Ogni Natale, prima che il container parta, Salifo organizza una cena solidale a Treviso e il raccolto gli serve per comperare riso, pasta e olio che serviranno per una grande festa all’arrivo dei container nel Burkina. Quello è un giorno di festa e al pranzo sono invitati tutti gratuitamente.

“A luglio sono partiti due container sanitari con vestiario per l’Association des Femmes e de la Commune du Garango, che si trova a140 km dalla capitale e che raccoglie 800 donne e l’Associazione donne handicappate, alcuni sono senza piedi a causa di malattie tra le quali la meningite. A novembre sono partiti altri due container con materiale sanitario ancora e vestiario, letti per ospedali, biciclette per bambini, viveri”.

E tu cosa fai, come vivi?

“Sono metalmeccanico, ma sono per il momento senza lavoro perché sono stato operato al tunnel carpale, e questo mi permette di dedicarmi all’impegno solidale per i miei compaesani quasi a tempo pieno, loro sono la parte della società che ha più problemi, sono i più deboli. Ora sono guarito dal tunnel e sto cercando lavoro, per fortuna c’è la mia famiglia, la moglie e i due figlie lavorano tutti come operatrici sanitarie. Oggi sono molto felice perché il mese scorso due dei miei figli, un ragazzo di 9 anni e una ragazzina di 14 anni, hanno ottenuto la cittadinanza italiana, come minorenni. Sono molto contento. Aspettavamo dal 2015”.

So che hai  fondato una associazione di maestri africani internazionale che opera in Italia e che si chiama Educatori Africani Italiani Senza Frontiere (con sede a Treviso in vicolo San Zeno B/3 tel. 0422 1720078), che raccoglie una decina di maestri di varie nazioni (Burkina, Costa d’Avorio, Senegal, Mali, Togo, Guinea Conakry).

Che obiettivi ha questa associazione?

“Vogliamo anche aiutare i nostri connazionali qui e occuparci anche della cooperazione internazionale verso il nostro Paese nelle attività di sviluppo della popolazione. Qui ci incontriamo un paio di volte l’anno per valutare i vari casi, cosa intendiamo fare per il nostro Paese, ci occupiamo come maestri dei figli di immigrati che lavorano e non possono mandare al doposcuola i loro ragazzi, facciamo mediazioni per chi non capisce bene l’italiano e corsi di scuola con altre organizzazioni per l’ alfabetizzazione degli adulti”.

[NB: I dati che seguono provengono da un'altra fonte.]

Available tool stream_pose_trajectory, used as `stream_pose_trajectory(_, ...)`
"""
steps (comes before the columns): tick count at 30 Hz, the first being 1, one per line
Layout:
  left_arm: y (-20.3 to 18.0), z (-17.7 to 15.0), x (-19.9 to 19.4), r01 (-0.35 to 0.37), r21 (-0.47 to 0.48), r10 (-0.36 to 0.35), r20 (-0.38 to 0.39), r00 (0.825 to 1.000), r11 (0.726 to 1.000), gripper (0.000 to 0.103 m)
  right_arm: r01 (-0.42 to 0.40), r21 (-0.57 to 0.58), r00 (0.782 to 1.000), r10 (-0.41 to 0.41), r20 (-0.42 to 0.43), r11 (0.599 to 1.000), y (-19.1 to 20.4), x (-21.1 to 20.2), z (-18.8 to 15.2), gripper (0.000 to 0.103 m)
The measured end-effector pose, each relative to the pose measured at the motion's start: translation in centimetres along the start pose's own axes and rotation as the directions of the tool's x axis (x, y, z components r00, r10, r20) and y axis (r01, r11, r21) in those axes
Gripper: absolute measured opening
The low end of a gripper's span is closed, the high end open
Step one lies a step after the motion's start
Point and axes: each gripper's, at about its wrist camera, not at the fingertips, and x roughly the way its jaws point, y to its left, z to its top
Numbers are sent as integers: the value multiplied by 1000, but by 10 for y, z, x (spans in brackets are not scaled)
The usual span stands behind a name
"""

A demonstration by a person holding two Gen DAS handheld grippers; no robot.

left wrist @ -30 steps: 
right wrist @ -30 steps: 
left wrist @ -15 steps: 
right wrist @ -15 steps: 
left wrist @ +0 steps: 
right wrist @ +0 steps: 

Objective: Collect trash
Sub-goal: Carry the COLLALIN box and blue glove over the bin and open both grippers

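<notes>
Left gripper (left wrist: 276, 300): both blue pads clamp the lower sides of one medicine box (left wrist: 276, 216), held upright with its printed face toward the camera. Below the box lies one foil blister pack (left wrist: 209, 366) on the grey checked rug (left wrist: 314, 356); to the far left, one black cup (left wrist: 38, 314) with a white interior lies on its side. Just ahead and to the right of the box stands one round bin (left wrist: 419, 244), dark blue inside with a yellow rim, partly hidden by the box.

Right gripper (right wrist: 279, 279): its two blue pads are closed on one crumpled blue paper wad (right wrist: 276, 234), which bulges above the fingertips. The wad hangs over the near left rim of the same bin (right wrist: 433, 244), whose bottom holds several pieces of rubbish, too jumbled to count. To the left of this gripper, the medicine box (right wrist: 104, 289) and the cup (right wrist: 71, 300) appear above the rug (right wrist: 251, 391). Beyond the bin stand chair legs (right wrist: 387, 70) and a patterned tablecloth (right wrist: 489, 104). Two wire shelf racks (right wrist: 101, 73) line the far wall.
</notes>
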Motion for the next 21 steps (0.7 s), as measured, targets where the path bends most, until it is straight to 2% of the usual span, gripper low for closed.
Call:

Aiutare lì, dunque anche tu sei su questo punto?

“Se possibile cerchiamo di avere contatti e lavorare direttamente con le ONG che operano nei nostri Stati. Spesso danno soldi allo Stato, ma questi soldi non arrivano alla popolazione, serve l’onestà, il resoconto dettagliato. La trasparenza. Noi all’inizio di ogni progetto e anche alla fine portiamo le foto del lavoro fatto con i collaboratori e con le autorità locali coinvolte sempre, con il sindaco del comune in modo da far capire se il progetto è veramente andato in porto ed è stato seguito”.

Salifo tace e poi mi guarda e aggiunge pensieroso: “Avrei da segnalare anche una ricerca urgente. L’ospedale di Saint Paul a Ouagadougou ha bisogno di una macchina per la mammografia perché quella che avevano si è rotta. In tutto il paese ce ne sono solo tre e, dunque, per fare un controllo le donne devono fare chilometri e chilometri anche a piedi oppure rinunciano, come accade spesso. Ecco mi piacerebbe aiutare questo ospedale”.